§ Brief: Only lines holding the word "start" are needed; copy each of them from the material.
━━━━━━━━━━━━━━━━
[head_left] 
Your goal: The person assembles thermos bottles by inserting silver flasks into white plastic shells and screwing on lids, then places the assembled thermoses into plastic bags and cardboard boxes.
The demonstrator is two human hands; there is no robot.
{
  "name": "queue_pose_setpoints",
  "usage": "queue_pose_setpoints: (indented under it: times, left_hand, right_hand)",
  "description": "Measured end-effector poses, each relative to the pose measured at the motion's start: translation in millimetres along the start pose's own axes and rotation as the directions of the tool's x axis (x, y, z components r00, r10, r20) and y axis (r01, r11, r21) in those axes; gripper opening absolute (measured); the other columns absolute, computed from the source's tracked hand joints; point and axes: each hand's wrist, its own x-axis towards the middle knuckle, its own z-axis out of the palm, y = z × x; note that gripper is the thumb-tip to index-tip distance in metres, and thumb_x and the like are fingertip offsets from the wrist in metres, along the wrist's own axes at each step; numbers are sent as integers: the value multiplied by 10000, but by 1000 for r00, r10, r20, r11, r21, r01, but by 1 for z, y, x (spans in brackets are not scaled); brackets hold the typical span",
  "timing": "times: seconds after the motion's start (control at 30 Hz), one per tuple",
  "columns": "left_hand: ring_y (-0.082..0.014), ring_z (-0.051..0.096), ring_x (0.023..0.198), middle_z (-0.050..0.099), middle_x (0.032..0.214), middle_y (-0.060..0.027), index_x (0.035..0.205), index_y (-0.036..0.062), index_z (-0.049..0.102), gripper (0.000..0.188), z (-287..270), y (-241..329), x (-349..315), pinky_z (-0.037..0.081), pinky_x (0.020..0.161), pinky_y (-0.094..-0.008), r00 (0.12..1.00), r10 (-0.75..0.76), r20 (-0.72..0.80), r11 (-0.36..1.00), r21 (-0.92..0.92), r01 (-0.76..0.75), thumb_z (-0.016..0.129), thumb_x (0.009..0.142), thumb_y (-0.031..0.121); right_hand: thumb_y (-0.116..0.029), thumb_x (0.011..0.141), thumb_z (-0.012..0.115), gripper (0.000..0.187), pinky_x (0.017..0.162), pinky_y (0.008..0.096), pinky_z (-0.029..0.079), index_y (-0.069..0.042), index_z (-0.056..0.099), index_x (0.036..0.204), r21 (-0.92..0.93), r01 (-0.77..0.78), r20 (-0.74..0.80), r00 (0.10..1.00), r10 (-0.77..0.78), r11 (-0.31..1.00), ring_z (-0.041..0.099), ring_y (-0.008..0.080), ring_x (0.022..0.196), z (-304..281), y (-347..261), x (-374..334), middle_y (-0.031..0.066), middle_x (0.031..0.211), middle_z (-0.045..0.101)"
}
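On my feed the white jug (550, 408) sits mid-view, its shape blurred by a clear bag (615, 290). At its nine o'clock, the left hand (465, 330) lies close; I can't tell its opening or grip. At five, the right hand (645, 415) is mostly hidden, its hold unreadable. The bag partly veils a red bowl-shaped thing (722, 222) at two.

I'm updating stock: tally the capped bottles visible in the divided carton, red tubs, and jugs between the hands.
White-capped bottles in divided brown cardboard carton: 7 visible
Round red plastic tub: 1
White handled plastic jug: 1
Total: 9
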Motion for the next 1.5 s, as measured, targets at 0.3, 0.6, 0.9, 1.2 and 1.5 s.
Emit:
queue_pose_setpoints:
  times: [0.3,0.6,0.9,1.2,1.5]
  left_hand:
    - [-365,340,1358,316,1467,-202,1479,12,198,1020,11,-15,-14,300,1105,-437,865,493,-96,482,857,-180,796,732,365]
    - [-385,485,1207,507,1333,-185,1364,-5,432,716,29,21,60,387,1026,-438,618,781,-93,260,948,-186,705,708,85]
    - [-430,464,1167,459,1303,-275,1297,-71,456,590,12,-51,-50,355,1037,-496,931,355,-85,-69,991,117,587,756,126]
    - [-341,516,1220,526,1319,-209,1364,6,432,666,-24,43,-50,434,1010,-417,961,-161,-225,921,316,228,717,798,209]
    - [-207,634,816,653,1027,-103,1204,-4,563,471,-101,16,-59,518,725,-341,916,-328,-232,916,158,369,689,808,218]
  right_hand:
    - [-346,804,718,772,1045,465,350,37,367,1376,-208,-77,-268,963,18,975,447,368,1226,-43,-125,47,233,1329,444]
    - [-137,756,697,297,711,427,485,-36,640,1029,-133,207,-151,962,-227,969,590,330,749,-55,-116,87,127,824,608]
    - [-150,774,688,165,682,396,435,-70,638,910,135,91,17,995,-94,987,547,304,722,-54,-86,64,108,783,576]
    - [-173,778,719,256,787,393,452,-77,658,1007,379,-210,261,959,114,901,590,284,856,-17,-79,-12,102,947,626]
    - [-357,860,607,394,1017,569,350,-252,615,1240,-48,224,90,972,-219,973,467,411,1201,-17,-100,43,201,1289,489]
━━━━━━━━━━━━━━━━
§ Output for this exercise:
  "description": "Measured end-effector poses, each relative to the pose measured at the motion's start: translation in millimetres along the start pose's own axes and rotation as the directions of the tool's x axis (x, y, z components r00, r10, r20) and y axis (r01, r11, r21) in those axes; gripper opening absolute (measured); the other columns absolute, computed from the source's tracked hand joints; point and axes: each hand's wrist, its own x-axis towards the middle knuckle, its own z-axis out of the palm, y = z × x; note that gripper is the thumb-tip to index-tip distance in metres, and thumb_x and the like are fingertip offsets from the wrist in metres, along the wrist's own axes at each step; numbers are sent as integers: the value multiplied by 10000, but by 1000 for r00, r10, r20, r11, r21, r01, but by 1 for z, y, x (spans in brackets are not scaled); brackets hold the typical span",
  "timing": "times: seconds after the motion's start (control at 30 Hz), one per tuple",

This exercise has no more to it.